* [Exercise]: Write out every record in full, keeping each character exactly as it is.

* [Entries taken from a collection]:
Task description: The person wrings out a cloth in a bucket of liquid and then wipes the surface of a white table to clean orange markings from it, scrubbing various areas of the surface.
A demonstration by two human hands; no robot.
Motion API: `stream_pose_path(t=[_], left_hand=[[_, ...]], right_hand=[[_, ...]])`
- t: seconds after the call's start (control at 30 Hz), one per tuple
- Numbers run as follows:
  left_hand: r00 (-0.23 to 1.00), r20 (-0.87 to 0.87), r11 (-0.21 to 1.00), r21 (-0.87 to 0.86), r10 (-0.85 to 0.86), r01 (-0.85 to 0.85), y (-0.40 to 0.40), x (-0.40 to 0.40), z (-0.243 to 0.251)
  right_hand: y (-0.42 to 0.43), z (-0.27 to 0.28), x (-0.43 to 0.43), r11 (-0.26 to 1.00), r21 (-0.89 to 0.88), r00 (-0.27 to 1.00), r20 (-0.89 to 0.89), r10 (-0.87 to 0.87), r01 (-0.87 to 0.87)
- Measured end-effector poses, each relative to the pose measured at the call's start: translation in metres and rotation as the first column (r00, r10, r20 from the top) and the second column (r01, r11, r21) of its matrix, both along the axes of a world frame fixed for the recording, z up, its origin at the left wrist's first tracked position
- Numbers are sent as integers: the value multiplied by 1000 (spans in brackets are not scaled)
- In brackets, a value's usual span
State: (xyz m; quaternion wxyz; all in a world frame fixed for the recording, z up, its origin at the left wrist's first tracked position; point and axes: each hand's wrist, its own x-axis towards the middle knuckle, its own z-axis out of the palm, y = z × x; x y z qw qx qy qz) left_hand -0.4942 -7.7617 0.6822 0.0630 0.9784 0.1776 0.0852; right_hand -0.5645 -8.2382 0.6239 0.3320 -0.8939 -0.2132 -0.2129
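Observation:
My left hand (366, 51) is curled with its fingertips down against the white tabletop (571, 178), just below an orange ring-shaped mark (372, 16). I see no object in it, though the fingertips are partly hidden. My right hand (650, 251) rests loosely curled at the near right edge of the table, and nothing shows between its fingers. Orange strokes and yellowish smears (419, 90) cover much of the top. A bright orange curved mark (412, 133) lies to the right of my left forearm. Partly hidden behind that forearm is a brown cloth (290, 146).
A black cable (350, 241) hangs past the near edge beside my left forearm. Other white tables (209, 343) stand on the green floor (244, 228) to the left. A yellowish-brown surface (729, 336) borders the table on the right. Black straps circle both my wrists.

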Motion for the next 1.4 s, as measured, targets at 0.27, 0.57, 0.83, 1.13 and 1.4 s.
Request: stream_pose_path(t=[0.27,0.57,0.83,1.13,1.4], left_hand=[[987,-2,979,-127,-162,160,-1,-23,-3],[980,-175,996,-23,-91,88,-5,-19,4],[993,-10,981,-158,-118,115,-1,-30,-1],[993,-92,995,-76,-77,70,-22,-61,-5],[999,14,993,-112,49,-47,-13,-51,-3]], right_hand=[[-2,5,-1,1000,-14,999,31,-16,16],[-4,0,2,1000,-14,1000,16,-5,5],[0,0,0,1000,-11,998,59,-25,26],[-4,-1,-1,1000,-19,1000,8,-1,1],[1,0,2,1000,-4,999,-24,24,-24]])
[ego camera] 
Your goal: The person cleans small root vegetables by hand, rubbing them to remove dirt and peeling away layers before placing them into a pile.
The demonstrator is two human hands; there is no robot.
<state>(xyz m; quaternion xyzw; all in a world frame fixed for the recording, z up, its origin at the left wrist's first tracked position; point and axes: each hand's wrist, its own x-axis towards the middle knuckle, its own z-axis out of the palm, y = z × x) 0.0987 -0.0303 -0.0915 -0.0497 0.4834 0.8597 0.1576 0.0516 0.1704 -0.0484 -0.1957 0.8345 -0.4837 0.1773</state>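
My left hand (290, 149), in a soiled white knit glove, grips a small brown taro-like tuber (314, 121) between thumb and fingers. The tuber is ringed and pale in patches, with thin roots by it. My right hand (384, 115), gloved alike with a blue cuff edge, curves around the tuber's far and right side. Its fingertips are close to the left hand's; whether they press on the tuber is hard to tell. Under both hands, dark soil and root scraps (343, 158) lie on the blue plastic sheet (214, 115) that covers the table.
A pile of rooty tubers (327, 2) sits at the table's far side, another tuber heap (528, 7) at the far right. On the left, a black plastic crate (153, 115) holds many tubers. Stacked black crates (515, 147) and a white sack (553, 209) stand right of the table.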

* [Exercise output]:
Task description: The person wrings out a cloth in a bucket of liquid and then wipes the surface of a white table to clean orange markings from it, scrubbing various areas of the surface.
A demonstration by two human hands; no robot.
Motion API: `stream_pose_path(t=[_], left_hand=[[_, ...]], right_hand=[[_, ...]])`
- t: seconds after the call's start (control at 30 Hz), one per tuple
- Numbers run as follows:
  left_hand: r00 (-0.23 to 1.00), r20 (-0.87 to 0.87), r11 (-0.21 to 1.00), r21 (-0.87 to 0.86), r10 (-0.85 to 0.86), r01 (-0.85 to 0.85), y (-0.40 to 0.40), x (-0.40 to 0.40), z (-0.243 to 0.251)
  right_hand: y (-0.42 to 0.43), z (-0.27 to 0.28), x (-0.43 to 0.43), r11 (-0.26 to 1.00), r21 (-0.89 to 0.88), r00 (-0.27 to 1.00), r20 (-0.89 to 0.89), r10 (-0.87 to 0.87), r01 (-0.87 to 0.87)
- Measured end-effector poses, each relative to the pose measured at the call's start: translation in metres and rotation as the first column (r00, r10, r20 from the top) and the second column (r01, r11, r21) of its matrix, both along the axes of a world frame fixed for the recording, z up, its origin at the left wrist's first tracked position
- Numbers are sent as integers: the value multiplied by 1000 (spans in brackets are not scaled)
- In brackets, a value's usual span
State: (xyz m; quaternion wxyz; all in a world frame fixed for the recording, z up, its origin at the left wrist's first tracked position; point and axes: each hand's wrist, its own x-axis towards the middle knuckle, its own z-axis out of the palm, y = z × x; x y z qw qx qy qz) left_hand -0.4942 -7.7617 0.6822 0.0630 0.9784 0.1776 0.0852; right_hand -0.5645 -8.2382 0.6239 0.3320 -0.8939 -0.2132 -0.2129
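Observation:
My left hand (366, 51) is curled with its fingertips down against the white tabletop (571, 178), just below an orange ring-shaped mark (372, 16). I see no object in it, though the fingertips are partly hidden. My right hand (650, 251) rests loosely curled at the near right edge of the table, and nothing shows between its fingers. Orange strokes and yellowish smears (419, 90) cover much of the top. A bright orange curved mark (412, 133) lies to the right of my left forearm. Partly hidden behind that forearm is a brown cloth (290, 146).
A black cable (350, 241) hangs past the near edge beside my left forearm. Other white tables (209, 343) stand on the green floor (244, 228) to the left. A yellowish-brown surface (729, 336) borders the table on the right. Black straps circle both my wrists.
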
Motion for the next 1.4 s, as measured, targets at 0.27, 0.57, 0.83, 1.13 and 1.4 s.
Request: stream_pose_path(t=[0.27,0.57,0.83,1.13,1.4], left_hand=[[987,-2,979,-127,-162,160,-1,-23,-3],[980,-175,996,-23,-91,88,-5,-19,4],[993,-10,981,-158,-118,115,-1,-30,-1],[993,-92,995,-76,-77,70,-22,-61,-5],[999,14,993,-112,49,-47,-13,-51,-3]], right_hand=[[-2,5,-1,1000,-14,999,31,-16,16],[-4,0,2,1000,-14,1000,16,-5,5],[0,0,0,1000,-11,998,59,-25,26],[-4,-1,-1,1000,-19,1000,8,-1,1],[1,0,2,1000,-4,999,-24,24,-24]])
[ego camera] 
Your goal: The person cleans small root vegetables by hand, rubbing them to remove dirt and peeling away layers before placing them into a pile.
The demonstrator is two human hands; there is no robot.
<state>(xyz m; quaternion xyzw; all in a world frame fixed for the recording, z up, its origin at the left wrist's first tracked position; point and axes: each hand's wrist, its own x-axis towards the middle knuckle, its own z-axis out of the palm, y = z × x) 0.0987 -0.0303 -0.0915 -0.0497 0.4834 0.8597 0.1576 0.0516 0.1704 -0.0484 -0.1957 0.8345 -0.4837 0.1773</state>
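My left hand (290, 149), in a soiled white knit glove, grips a small brown taro-like tuber (314, 121) between thumb and fingers. The tuber is ringed and pale in patches, with thin roots by it. My right hand (384, 115), gloved alike with a blue cuff edge, curves around the tuber's far and right side. Its fingertips are close to the left hand's; whether they press on the tuber is hard to tell. Under both hands, dark soil and root scraps (343, 158) lie on the blue plastic sheet (214, 115) that covers the table.
A pile of rooty tubers (327, 2) sits at the table's far side, another tuber heap (528, 7) at the far right. On the left, a black plastic crate (153, 115) holds many tubers. Stacked black crates (515, 147) and a white sack (553, 209) stand right of the table.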

This concludes the answer to the exercise.